As I turn to Monica again, who is still ranting in her tirade, I now can’t help but break into a knowing infectious grin that eventually makes her smile as well. She starts to calm down and to elucidate a little better their every need, their every want.
As per usual, they ask, they ask me for all sorts, and as always, I make a gesture or two… And then, all of a sudden, bang, Monica is almost shouting at us now that she has to leave, to help ourselves to a drink. Within a split second, we see her leave and then sitting in the front of a jeep, carnally standing out against the land, the buildings, the fields. Off she goes.
It was beautiful.
Now there is no excuse for us to leave ’the field‘, or however we may wish to call it. The time has really come now and we get back into the Toyota Land Cruiser, which mercilessly abandons CARI and Gbarnga.
I say goodbye to Gbarnga as I jump around from the potholes. Rick is in the front and also bopping uncomfortably as the driver doesn’t hesitate to put his foot down on the accelerator, dipping into every pothole as if he meant to.
Rick looks rather pale sitting in the front. I can hear his heavy sighs as he realises that the boomerang of his hard life is going to come back with a blow in Monrovia. Solitude. We are heading to Monrovia now. On the way, we see some cars doing foolish things on the road.
A jeep overtakes us at full speed, letting out all the junk in the world from its exhaust pipe! Then we overtake a lorry full of people hanging from all parts of the vehicle!. So we are returning (returning, returning) to Monrovia, feeling refreshed and pondering whether I have contracted malaria, but happy to have had some fresh air. I am returning.
As we get close to the outskirts of Monrovia, the driver gets out at Paynesville, amid the market chaos, in the middle of many crooks, in the middle of an albino woman with bushy hair, in the middle of people that move in all directions except for straight ahead. Rick is now driving so I have moved to the front seat. Rick also puts his foot down (that’s all I needed), and because he is not used to driving in Monrovia he constantly has to honk over the top.

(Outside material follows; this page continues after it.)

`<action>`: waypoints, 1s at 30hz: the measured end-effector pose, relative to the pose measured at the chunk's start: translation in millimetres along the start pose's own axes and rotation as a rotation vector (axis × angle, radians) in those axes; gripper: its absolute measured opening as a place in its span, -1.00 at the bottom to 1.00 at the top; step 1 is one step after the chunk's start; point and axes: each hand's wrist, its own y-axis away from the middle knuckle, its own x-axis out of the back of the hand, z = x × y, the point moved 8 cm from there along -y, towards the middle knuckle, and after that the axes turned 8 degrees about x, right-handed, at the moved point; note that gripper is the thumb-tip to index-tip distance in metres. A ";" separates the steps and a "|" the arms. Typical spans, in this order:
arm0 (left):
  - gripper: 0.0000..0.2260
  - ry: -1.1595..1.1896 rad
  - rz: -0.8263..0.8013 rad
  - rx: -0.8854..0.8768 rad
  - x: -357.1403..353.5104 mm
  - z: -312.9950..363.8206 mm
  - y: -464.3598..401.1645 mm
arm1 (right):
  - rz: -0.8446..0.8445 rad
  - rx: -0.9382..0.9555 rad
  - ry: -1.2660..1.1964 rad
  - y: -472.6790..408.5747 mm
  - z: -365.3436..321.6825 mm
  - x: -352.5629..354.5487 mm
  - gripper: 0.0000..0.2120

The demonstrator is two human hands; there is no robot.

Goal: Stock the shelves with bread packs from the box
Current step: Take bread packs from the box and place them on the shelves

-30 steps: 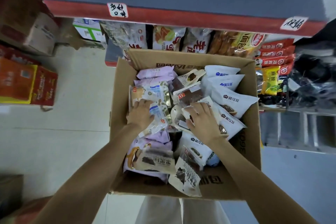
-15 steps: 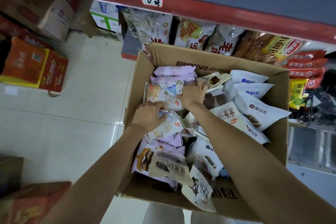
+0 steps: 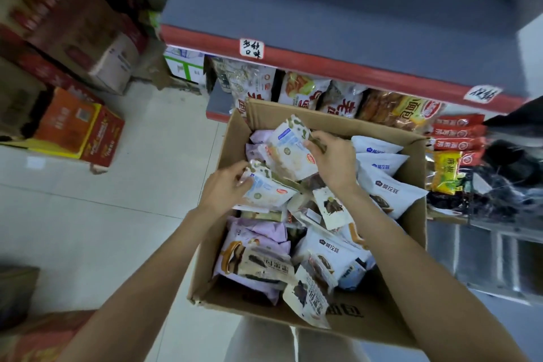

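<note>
An open cardboard box (image 3: 411,250) full of several bread packs stands on the floor before the shelf (image 3: 338,6). My right hand (image 3: 333,163) grips a white-and-blue bread pack (image 3: 289,150) by its upper edge, lifted over the box's far left part. My left hand (image 3: 224,189) holds a second similar pack (image 3: 266,189) just below it. Purple packs (image 3: 261,232) and white packs (image 3: 388,188) lie loose in the box.
Under the red shelf edge (image 3: 352,70) stand snack bags (image 3: 302,89) and red packets (image 3: 458,129). Orange and brown cartons (image 3: 76,126) are stacked on the tiled floor at left. A dark box (image 3: 16,291) sits low left.
My right hand has lifted a white-and-blue pack up out of the pile. My left hand now holds a second one. The view has shifted, showing more of the shelf top.
</note>
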 end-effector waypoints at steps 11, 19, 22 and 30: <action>-0.69 0.209 0.350 -0.146 128.3 109.4 34.3 | 0.017 0.422 0.397 -3.3 -79.3 156.9 -0.87; -0.55 0.245 0.614 -0.304 247.0 220.2 64.0 | 0.069 0.577 0.406 -23.0 -145.7 286.7 -0.88; -0.59 0.304 0.695 -0.373 288.8 257.2 80.5 | 0.143 0.651 0.377 -26.7 -179.2 341.1 -0.90; -0.64 0.409 0.861 -0.538 374.7 346.1 106.0 | 0.431 0.655 0.238 -71.0 -234.0 473.0 -0.87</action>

I was told that upon returning from a field visit, I would be tired, I would be dead. But the truth is, that as I get out of the car at my compound at Mamba Point, I am overcome by a shrewd vitality, aware perhaps of having had a once in a lifetime experience. I offer Rick a Savanna and he agrees nodding. He arches his eyebrows as his discovers Thus spoke Zarathrusta by Nietzsche among my books. “What is Nietzsche doing in Liberia?” I don’t know, I think to myself. All I know is that I can now say that I have been to a place called jungle, rainforest, forest, wilderness, luxuriant foliage or tree grove? I stare at the ceiling, saying, “I know that I’ve been there.”